To help you, here’s a drawing I have done of a typical village child leader at Christmas:

1) Dark eyebrows created by applying thick lines of black-black eye pencil. The kind that you never see in any form but ‘stubby’.

2) Plastic glasses with fluorescent colours.

3) Tummy-breast buds: Do not try to determine age by looking here, especially if you’re a man. It won’t help you.

4) Bag for collecting money. Usually when the bag is full, the leader will lead her troupe back to their compound (they are usually all related) to empty their receptacles before they hit the road again. Their parents will count and hold the money. The mothers, not the fathers mind. (Side note: Have you ever seen what happens to a parent when they spend a VC’s Christmas money? See: Bakassi Boys)

5) New china blue-white socks, bought two sizes too big and rolled down. They will wear it to other special occasions throughout the year to which they have not been invited. See: The back of your wedding hall).

6) Belt. Tied as tightly as possible so that the skirt of the dress flares attractively. Any dress without a belt is not a dress.

7) Aka kpof-kpof AKA pouffy sleeves. Ditto.

8) Mother’s lipstick, scraped from its barrel with the cover of a Bic pen.

9) Shirley Temple curls. Made with extensions so plastic and shiny that if the sun is a little too hot it can spontaneously combust. The curls give the illusion of thick bouncy hair, and most importantly, cover up the short, natural hair that is the rule in most village school. Sometimes, VC can show up with the ‘Okuku Abuke’ look, which is where they relax the short hair for Christmas resulting in sparse spikes. (See: Wet chickens).

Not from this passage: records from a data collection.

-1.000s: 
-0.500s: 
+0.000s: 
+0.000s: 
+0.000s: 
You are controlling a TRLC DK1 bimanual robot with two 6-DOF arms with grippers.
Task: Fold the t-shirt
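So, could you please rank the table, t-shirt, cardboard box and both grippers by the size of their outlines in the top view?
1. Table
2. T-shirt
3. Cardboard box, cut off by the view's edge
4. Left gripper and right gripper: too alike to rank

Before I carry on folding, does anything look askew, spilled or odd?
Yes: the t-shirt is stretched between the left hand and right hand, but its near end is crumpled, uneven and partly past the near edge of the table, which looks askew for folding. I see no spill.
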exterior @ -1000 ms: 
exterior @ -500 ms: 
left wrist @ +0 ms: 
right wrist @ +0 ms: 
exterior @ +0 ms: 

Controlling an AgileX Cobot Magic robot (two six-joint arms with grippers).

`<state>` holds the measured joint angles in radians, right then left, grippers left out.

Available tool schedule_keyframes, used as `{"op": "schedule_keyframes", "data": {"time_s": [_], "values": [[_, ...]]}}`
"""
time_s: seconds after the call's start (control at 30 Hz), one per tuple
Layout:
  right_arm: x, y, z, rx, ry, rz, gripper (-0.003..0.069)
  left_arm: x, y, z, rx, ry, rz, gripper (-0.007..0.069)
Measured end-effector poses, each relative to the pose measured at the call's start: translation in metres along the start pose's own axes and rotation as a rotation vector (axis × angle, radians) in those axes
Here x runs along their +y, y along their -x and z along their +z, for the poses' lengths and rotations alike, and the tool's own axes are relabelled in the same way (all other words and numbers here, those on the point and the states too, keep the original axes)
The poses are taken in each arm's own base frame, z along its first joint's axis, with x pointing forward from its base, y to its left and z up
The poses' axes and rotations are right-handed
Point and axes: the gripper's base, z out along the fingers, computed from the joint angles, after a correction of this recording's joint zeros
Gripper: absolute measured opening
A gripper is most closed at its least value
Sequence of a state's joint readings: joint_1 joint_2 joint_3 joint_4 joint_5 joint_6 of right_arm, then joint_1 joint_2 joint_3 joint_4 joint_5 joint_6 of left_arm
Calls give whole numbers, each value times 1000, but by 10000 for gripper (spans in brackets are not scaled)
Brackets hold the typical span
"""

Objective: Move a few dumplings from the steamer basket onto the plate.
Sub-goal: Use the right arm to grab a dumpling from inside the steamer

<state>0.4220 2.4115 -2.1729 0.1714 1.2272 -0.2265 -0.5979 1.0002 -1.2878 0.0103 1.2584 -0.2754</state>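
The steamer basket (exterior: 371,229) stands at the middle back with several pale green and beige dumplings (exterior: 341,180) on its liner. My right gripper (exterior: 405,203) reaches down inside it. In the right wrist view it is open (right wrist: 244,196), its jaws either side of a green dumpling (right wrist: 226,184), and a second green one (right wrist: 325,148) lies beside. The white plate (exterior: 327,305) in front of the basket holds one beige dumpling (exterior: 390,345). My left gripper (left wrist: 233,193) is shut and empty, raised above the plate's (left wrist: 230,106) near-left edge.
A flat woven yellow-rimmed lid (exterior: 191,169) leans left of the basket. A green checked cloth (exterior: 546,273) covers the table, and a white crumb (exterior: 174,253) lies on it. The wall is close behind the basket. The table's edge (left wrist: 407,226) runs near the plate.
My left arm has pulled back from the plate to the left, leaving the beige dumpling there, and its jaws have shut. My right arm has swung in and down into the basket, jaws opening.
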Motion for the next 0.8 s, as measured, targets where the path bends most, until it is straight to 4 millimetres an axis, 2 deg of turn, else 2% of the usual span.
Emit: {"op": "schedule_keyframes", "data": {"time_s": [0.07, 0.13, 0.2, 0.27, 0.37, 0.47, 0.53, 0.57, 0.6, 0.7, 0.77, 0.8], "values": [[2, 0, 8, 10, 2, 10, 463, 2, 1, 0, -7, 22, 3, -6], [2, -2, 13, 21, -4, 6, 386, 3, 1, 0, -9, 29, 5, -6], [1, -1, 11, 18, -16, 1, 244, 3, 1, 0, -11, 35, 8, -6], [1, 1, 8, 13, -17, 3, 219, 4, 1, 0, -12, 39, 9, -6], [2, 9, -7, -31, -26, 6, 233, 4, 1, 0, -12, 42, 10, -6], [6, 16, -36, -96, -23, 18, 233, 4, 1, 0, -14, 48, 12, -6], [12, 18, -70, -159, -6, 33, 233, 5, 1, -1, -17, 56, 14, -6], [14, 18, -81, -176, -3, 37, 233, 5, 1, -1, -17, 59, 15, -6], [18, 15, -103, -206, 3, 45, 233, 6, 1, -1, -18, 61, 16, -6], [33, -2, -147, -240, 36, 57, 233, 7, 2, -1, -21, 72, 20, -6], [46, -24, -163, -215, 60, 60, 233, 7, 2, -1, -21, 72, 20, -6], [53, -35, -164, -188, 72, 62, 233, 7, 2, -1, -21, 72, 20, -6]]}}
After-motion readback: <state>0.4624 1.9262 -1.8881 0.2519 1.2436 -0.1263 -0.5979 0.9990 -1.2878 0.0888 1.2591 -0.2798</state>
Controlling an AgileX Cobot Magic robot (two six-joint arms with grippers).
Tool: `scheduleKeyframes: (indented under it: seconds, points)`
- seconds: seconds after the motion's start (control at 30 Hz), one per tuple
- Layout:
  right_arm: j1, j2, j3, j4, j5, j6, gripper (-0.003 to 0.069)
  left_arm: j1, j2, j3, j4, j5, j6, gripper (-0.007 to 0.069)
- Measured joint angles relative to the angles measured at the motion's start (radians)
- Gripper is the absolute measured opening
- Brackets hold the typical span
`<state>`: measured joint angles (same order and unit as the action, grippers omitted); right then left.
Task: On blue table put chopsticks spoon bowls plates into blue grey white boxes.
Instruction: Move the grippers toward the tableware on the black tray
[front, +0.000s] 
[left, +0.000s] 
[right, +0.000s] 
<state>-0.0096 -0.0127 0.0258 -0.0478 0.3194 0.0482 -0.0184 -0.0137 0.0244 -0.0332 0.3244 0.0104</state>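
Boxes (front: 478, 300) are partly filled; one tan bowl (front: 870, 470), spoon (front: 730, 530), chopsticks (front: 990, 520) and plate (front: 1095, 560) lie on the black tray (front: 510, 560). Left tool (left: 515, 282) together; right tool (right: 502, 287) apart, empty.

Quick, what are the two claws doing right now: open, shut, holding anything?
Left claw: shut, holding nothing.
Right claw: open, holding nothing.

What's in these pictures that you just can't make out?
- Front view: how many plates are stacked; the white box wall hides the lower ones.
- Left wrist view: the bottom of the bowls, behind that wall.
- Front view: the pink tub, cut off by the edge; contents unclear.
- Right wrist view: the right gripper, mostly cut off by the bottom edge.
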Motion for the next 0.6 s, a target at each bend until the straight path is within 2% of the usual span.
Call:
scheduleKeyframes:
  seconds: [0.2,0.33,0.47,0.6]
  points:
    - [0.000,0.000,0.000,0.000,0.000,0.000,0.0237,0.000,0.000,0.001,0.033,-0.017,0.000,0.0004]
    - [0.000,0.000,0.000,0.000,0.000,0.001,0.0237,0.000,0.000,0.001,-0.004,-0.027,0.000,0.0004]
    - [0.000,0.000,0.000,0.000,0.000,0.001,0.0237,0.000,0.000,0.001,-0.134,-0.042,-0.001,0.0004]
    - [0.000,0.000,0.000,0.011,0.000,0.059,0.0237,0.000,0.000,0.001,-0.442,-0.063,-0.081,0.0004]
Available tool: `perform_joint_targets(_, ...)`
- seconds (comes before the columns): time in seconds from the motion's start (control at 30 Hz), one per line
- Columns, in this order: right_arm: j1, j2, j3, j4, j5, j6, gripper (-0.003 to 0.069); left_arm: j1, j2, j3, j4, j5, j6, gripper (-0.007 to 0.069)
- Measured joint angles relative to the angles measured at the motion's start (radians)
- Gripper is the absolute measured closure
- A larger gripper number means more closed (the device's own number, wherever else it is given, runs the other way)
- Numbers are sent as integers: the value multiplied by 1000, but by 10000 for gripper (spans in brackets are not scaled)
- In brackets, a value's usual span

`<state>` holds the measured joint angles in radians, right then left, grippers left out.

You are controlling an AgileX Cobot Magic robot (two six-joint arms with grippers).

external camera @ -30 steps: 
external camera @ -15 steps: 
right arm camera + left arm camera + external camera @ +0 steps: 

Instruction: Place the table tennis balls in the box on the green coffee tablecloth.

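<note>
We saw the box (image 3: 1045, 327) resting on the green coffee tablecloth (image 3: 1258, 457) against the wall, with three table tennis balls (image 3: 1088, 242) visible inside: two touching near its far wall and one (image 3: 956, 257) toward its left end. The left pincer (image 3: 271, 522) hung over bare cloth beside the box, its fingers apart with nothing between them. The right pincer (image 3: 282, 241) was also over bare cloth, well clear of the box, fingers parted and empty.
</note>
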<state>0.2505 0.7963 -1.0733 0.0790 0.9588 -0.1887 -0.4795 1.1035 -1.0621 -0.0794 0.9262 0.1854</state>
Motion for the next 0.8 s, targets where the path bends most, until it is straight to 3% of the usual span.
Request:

10) Weirdly couloured bit in hair. The extensions for this could be anything from white to fiery red to purple. It has to stand out).

11) Koi-koi shoes, so named for the sound they make.

And I forgot to add a nummber 12, so here it is: The eye-pencil beauty mark/third eye in the middle of forehead. You are not an asa until you have this. Whaaaaaat?

So, you’ve been warned. Don’t be afraid though, just respect yourself, go to the bank on time and all will be well. Make no mistake, Christmas is not Christmas without the village child.

HAPPY NEW YEAR PEOPLE. Sorry for the late/scattered post and thanks for your prayers for tot. See you soon!